After Gelsinger’s death, Wilson shifted to working with different DNA delivery vessels called adeno-associated viruses, or AAVs. These viruses are now the workhorses of gene therapy and the basis of several approved products. One company, Ultragenyx, is even using them to treat OTC deficiency in adults.
But treating liver-based diseases in children and infants has been unsuccessful. That’s because AAVs don’t usually integrate into a patient’s genome. The therapeutic gene just sits alongside the chromosomes in a circular strand called an episome. As the liver continues to grow throughout childhood, those episomes get diluted as cells divide, causing the benefits of the therapy to wane over time.
That limitation spurred Wilson to turn to gene editing. He used a pair of molecular scissors to cut DNA in a safe location, allowing the episome to slip in, ensuring that it would be copied and passed on as the patient’s liver grew. iECURE launched in 2021 to develop drugs based on the technique.
Wilson, who
recently left the University of Pennsylvania
to lead a new startup called
GemmaBio
, told Endpoints in an email that he was “highly encouraged” by iECURE’s results, which he said was a 35-year journey since receiving his first NIH grant to work on a cure for the disease. “While there is much more that needs be done before this can be declared a true clinical success, this illustrates the amazing power of modern day science and the importance of persistence,” he said.
Last year, iECURE
got a green light
from regulators to begin trials. The results from its first patient, treated in the UK with the lowest planned dose, went better than expected. The company plans to treat three more infants with the same dose in the first half of this year, including one baby in the US later this month.
“If the next patient or two respond well, we’re going to go back to the regulators and have a discussion about what an accelerated approval pathway would look like,” Truitt said. “I mean, best case scenario, this could be a commercial product in 2027.”
That ambitious timeline could catapult iECURE, a lean operation with 23 employees, ahead of many bigger and better-known gene editing companies. Yet with just one patient treated so far, many questions about the therapy remain.

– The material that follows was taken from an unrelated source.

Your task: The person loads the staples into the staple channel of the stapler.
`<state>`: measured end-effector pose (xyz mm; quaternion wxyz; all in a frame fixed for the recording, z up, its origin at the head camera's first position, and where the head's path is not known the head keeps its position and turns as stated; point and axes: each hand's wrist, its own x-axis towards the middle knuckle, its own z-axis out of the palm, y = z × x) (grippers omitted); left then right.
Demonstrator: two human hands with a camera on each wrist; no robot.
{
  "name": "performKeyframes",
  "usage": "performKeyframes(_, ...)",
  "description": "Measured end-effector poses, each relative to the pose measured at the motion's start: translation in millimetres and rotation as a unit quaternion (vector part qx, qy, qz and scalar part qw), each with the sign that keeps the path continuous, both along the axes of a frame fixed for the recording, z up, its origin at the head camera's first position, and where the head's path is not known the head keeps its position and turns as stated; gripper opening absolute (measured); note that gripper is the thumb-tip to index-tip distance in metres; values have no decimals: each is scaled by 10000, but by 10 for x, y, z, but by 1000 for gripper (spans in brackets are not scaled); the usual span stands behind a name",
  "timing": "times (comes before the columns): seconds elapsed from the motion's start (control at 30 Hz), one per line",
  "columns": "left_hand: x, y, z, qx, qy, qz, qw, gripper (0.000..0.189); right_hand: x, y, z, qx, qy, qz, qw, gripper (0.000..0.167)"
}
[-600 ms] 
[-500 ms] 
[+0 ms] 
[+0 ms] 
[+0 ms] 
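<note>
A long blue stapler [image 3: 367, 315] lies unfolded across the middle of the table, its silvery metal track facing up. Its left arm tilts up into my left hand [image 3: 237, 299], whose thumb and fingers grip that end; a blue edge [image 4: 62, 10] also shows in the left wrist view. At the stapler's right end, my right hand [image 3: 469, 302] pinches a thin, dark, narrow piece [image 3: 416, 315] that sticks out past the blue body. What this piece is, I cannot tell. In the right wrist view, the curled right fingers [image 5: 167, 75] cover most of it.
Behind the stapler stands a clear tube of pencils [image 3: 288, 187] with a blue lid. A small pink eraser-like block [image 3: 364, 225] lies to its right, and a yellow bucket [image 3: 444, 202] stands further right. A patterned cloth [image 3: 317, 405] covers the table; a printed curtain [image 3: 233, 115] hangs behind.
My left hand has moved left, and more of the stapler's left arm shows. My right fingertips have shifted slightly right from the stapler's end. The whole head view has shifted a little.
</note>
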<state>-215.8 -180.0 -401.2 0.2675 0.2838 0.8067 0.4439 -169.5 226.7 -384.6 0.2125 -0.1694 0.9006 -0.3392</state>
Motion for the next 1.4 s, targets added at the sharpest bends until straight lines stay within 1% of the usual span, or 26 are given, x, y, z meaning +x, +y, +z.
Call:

The biggest unknown is its durability. The company hasn’t proven that the treatment’s benefit is due to gene integration, which is essential for a permanent benefit. Truitt said that based on the company’s preclinical studies in monkeys, he is convinced that the benefits after six months are due to gene integration, not merely episomes. “But the definitive answer to this will be a biopsy,” Truitt said.
Safety is another unknown. A month after infusion, the infant experienced grade 3 transaminitis, a severe elevation of liver enzymes in the blood often seen with gene therapies, but which can be a sign of trouble. Truitt said that the patient got better within a month of taking immunosuppressants and that they will monitor this more closely in the next three patients.
Scientists outside the company are sure to have questions about iECURE’s technical approach too. While most companies in the field are working on CRISPR gene editing, iECURE uses a different editing enzyme called Arcus. The startup’s method requires using two AAVs: one to deliver the Arcus editor and a second to deliver the therapeutic gene. It’s a strategy that hasn’t been employed in humans until now.
Truitt said the company’s $115 million Series A funding will last through the second half of 2025. Raising another $50 million should be enough to get data from the first four patients, but the company will need about $150 million to take its first therapy to commercialization, he added.
Editor’s note: This story was updated with a comment from Jim Wilson.